__What this task involves__: Please output only the lines running from the one that contains "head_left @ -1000" through the last line of the data below, exactly as they stand, with no pictures.

__Data__:

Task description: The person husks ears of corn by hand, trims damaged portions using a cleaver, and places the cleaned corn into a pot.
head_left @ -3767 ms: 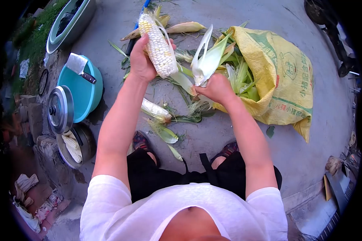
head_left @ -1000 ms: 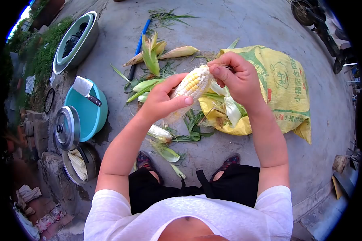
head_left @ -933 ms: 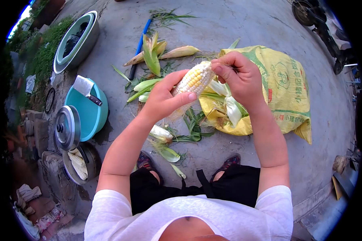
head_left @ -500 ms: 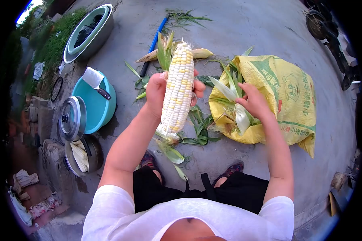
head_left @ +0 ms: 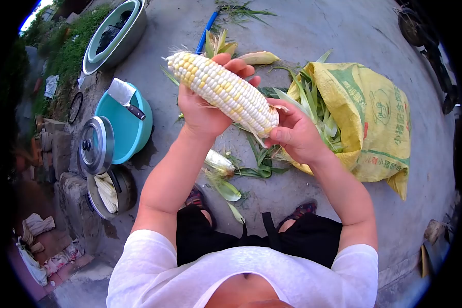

__Reply to the task__:
head_left @ -1000 ms: 
head_left @ -933 ms: 
head_left @ -500 ms: 
head_left @ +0 ms: 

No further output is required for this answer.